**Assignment**. Write out each record a second time, exactly.

-------- Extracted material

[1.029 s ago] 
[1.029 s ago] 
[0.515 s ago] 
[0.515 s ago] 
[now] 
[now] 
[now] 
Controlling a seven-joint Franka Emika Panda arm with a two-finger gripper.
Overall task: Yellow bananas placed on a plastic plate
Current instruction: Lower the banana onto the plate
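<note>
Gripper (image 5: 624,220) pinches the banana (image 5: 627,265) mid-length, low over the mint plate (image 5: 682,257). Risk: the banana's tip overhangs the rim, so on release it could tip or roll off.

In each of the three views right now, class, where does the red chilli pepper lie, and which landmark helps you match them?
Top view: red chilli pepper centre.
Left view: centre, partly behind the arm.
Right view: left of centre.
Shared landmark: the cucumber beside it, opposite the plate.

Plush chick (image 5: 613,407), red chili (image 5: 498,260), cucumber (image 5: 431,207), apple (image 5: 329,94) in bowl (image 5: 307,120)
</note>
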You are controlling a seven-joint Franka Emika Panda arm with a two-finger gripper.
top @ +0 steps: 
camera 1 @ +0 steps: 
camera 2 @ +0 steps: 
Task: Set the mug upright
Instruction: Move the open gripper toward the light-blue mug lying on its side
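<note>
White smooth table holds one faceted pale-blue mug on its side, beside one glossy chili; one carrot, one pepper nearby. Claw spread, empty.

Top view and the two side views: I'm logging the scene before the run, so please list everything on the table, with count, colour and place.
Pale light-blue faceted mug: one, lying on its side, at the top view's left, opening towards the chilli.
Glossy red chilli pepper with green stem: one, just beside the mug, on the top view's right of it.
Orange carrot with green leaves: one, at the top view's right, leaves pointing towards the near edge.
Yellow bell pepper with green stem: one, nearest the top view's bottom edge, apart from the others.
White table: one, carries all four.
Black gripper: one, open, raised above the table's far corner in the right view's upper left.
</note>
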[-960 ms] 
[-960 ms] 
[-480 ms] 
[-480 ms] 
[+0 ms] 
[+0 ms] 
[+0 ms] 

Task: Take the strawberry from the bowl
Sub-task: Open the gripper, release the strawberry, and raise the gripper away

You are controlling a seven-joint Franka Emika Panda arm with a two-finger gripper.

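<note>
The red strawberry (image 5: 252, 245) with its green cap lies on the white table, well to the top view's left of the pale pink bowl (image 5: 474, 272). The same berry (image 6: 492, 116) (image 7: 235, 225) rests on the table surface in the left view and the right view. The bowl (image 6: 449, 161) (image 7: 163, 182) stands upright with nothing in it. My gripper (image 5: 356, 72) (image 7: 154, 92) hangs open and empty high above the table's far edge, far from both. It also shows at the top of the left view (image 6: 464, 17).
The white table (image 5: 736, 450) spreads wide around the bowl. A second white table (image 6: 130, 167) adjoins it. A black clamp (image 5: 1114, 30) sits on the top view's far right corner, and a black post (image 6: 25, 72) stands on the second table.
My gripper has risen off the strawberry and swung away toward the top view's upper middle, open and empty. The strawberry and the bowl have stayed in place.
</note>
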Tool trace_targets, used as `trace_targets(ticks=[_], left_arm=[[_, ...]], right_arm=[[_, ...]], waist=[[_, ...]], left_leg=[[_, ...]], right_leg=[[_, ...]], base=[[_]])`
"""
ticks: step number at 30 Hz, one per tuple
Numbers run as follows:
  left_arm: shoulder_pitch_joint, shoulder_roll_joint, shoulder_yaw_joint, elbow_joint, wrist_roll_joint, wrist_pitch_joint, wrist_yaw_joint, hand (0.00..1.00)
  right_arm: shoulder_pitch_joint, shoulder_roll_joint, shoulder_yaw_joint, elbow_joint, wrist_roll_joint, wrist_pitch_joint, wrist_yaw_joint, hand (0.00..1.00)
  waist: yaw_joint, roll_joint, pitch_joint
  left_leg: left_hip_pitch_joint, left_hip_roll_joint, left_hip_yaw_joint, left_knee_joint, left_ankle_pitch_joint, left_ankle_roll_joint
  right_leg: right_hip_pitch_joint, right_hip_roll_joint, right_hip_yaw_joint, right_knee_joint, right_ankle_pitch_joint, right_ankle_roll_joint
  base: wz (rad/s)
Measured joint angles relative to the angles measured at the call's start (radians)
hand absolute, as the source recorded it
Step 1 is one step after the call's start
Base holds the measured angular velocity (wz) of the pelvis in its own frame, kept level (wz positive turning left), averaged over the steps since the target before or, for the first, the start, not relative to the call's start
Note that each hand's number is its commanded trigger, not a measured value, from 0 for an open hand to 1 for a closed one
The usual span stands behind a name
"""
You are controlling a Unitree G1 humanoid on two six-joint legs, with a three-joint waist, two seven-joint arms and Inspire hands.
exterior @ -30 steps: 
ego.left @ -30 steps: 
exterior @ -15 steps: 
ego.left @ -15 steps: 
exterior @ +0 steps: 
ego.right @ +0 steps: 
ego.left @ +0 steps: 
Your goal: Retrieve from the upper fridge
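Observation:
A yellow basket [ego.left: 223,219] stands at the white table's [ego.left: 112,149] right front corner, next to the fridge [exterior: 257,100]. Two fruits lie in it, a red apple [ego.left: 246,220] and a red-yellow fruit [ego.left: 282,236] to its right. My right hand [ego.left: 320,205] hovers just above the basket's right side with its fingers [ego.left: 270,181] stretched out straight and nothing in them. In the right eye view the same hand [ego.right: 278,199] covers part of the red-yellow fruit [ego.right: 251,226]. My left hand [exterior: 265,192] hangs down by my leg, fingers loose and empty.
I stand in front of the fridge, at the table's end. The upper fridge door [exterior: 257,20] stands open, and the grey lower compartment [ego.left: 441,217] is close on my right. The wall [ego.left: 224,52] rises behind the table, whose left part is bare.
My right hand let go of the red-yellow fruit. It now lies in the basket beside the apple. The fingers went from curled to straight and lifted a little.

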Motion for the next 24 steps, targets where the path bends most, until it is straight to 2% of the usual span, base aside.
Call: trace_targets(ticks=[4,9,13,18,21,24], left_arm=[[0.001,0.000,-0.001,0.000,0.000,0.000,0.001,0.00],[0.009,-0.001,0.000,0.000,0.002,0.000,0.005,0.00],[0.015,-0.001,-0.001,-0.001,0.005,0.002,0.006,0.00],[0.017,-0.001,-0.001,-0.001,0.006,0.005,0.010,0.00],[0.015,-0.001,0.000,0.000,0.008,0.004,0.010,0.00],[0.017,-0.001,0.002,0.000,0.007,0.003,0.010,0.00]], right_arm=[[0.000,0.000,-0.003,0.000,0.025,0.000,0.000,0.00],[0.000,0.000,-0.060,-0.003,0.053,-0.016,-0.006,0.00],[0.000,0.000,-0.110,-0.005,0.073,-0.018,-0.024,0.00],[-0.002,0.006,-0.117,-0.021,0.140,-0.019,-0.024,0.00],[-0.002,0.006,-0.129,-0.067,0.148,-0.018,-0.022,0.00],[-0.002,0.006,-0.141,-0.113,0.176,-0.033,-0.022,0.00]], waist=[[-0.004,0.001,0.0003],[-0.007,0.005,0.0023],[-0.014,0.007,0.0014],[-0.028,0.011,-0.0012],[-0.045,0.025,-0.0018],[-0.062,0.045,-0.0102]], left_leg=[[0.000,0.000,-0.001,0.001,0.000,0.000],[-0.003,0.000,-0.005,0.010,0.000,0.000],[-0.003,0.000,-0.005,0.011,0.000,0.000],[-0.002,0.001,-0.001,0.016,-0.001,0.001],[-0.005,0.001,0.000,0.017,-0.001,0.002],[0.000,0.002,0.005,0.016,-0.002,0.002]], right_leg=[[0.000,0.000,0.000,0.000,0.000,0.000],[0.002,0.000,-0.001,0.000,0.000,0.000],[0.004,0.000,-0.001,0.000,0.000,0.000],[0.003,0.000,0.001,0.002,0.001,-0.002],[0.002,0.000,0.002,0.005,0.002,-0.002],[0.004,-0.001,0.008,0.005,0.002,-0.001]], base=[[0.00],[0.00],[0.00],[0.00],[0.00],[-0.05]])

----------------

**Task response**.
[1.029 s ago] 
[1.029 s ago] 
[0.515 s ago] 
[0.515 s ago] 
[now] 
[now] 
[now] 
Controlling a seven-joint Franka Emika Panda arm with a two-finger gripper.
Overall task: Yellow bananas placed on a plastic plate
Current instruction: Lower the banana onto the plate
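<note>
Gripper (image 5: 624,220) pinches the banana (image 5: 627,265) mid-length, low over the mint plate (image 5: 682,257). Risk: the banana's tip overhangs the rim, so on release it could tip or roll off.

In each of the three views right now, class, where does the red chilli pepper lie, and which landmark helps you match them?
Top view: red chilli pepper centre.
Left view: centre, partly behind the arm.
Right view: left of centre.
Shared landmark: the cucumber beside it, opposite the plate.

Plush chick (image 5: 613,407), red chili (image 5: 498,260), cucumber (image 5: 431,207), apple (image 5: 329,94) in bowl (image 5: 307,120)
</note>
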You are controlling a seven-joint Franka Emika Panda arm with a two-finger gripper.
top @ +0 steps: 
camera 1 @ +0 steps: 
camera 2 @ +0 steps: 
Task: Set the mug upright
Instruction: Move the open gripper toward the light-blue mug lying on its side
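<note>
White smooth table holds one faceted pale-blue mug on its side, beside one glossy chili; one carrot, one pepper nearby. Claw spread, empty.

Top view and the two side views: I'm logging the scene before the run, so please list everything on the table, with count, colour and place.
Pale light-blue faceted mug: one, lying on its side, at the top view's left, opening towards the chilli.
Glossy red chilli pepper with green stem: one, just beside the mug, on the top view's right of it.
Orange carrot with green leaves: one, at the top view's right, leaves pointing towards the near edge.
Yellow bell pepper with green stem: one, nearest the top view's bottom edge, apart from the others.
White table: one, carries all four.
Black gripper: one, open, raised above the table's far corner in the right view's upper left.
</note>
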[-960 ms] 
[-960 ms] 
[-480 ms] 
[-480 ms] 
[+0 ms] 
[+0 ms] 
[+0 ms] 

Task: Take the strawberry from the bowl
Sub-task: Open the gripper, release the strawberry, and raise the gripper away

You are controlling a seven-joint Franka Emika Panda arm with a two-finger gripper.

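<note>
The red strawberry (image 5: 252, 245) with its green cap lies on the white table, well to the top view's left of the pale pink bowl (image 5: 474, 272). The same berry (image 6: 492, 116) (image 7: 235, 225) rests on the table surface in the left view and the right view. The bowl (image 6: 449, 161) (image 7: 163, 182) stands upright with nothing in it. My gripper (image 5: 356, 72) (image 7: 154, 92) hangs open and empty high above the table's far edge, far from both. It also shows at the top of the left view (image 6: 464, 17).
The white table (image 5: 736, 450) spreads wide around the bowl. A second white table (image 6: 130, 167) adjoins it. A black clamp (image 5: 1114, 30) sits on the top view's far right corner, and a black post (image 6: 25, 72) stands on the second table.
My gripper has risen off the strawberry and swung away toward the top view's upper middle, open and empty. The strawberry and the bowl have stayed in place.
</note>
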Tool trace_targets, used as `trace_targets(ticks=[_], left_arm=[[_, ...]], right_arm=[[_, ...]], waist=[[_, ...]], left_leg=[[_, ...]], right_leg=[[_, ...]], base=[[_]])`
"""
ticks: step number at 30 Hz, one per tuple
Numbers run as follows:
  left_arm: shoulder_pitch_joint, shoulder_roll_joint, shoulder_yaw_joint, elbow_joint, wrist_roll_joint, wrist_pitch_joint, wrist_yaw_joint, hand (0.00..1.00)
  right_arm: shoulder_pitch_joint, shoulder_roll_joint, shoulder_yaw_joint, elbow_joint, wrist_roll_joint, wrist_pitch_joint, wrist_yaw_joint, hand (0.00..1.00)
  waist: yaw_joint, roll_joint, pitch_joint
  left_leg: left_hip_pitch_joint, left_hip_roll_joint, left_hip_yaw_joint, left_knee_joint, left_ankle_pitch_joint, left_ankle_roll_joint
  right_leg: right_hip_pitch_joint, right_hip_roll_joint, right_hip_yaw_joint, right_knee_joint, right_ankle_pitch_joint, right_ankle_roll_joint
  base: wz (rad/s)
Measured joint angles relative to the angles measured at the call's start (radians)
hand absolute, as the source recorded it
Step 1 is one step after the call's start
Base holds the measured angular velocity (wz) of the pelvis in its own frame, kept level (wz positive turning left), averaged over the steps since the target before or, for the first, the start, not relative to the call's start
Note that each hand's number is its commanded trigger, not a measured value, from 0 for an open hand to 1 for a closed one
The usual span stands behind a name
"""
You are controlling a Unitree G1 humanoid on two six-joint legs, with a three-joint waist, two seven-joint arms and Inspire hands.
exterior @ -30 steps: 
ego.left @ -30 steps: 
exterior @ -15 steps: 
ego.left @ -15 steps: 
exterior @ +0 steps: 
ego.right @ +0 steps: 
ego.left @ +0 steps: 
Your goal: Retrieve from the upper fridge
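Observation:
A yellow basket [ego.left: 223,219] stands at the white table's [ego.left: 112,149] right front corner, next to the fridge [exterior: 257,100]. Two fruits lie in it, a red apple [ego.left: 246,220] and a red-yellow fruit [ego.left: 282,236] to its right. My right hand [ego.left: 320,205] hovers just above the basket's right side with its fingers [ego.left: 270,181] stretched out straight and nothing in them. In the right eye view the same hand [ego.right: 278,199] covers part of the red-yellow fruit [ego.right: 251,226]. My left hand [exterior: 265,192] hangs down by my leg, fingers loose and empty.
I stand in front of the fridge, at the table's end. The upper fridge door [exterior: 257,20] stands open, and the grey lower compartment [ego.left: 441,217] is close on my right. The wall [ego.left: 224,52] rises behind the table, whose left part is bare.
My right hand let go of the red-yellow fruit. It now lies in the basket beside the apple. The fingers went from curled to straight and lifted a little.
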
Motion for the next 24 steps, targets where the path bends most, until it is straight to 2% of the usual span, base aside.
Call: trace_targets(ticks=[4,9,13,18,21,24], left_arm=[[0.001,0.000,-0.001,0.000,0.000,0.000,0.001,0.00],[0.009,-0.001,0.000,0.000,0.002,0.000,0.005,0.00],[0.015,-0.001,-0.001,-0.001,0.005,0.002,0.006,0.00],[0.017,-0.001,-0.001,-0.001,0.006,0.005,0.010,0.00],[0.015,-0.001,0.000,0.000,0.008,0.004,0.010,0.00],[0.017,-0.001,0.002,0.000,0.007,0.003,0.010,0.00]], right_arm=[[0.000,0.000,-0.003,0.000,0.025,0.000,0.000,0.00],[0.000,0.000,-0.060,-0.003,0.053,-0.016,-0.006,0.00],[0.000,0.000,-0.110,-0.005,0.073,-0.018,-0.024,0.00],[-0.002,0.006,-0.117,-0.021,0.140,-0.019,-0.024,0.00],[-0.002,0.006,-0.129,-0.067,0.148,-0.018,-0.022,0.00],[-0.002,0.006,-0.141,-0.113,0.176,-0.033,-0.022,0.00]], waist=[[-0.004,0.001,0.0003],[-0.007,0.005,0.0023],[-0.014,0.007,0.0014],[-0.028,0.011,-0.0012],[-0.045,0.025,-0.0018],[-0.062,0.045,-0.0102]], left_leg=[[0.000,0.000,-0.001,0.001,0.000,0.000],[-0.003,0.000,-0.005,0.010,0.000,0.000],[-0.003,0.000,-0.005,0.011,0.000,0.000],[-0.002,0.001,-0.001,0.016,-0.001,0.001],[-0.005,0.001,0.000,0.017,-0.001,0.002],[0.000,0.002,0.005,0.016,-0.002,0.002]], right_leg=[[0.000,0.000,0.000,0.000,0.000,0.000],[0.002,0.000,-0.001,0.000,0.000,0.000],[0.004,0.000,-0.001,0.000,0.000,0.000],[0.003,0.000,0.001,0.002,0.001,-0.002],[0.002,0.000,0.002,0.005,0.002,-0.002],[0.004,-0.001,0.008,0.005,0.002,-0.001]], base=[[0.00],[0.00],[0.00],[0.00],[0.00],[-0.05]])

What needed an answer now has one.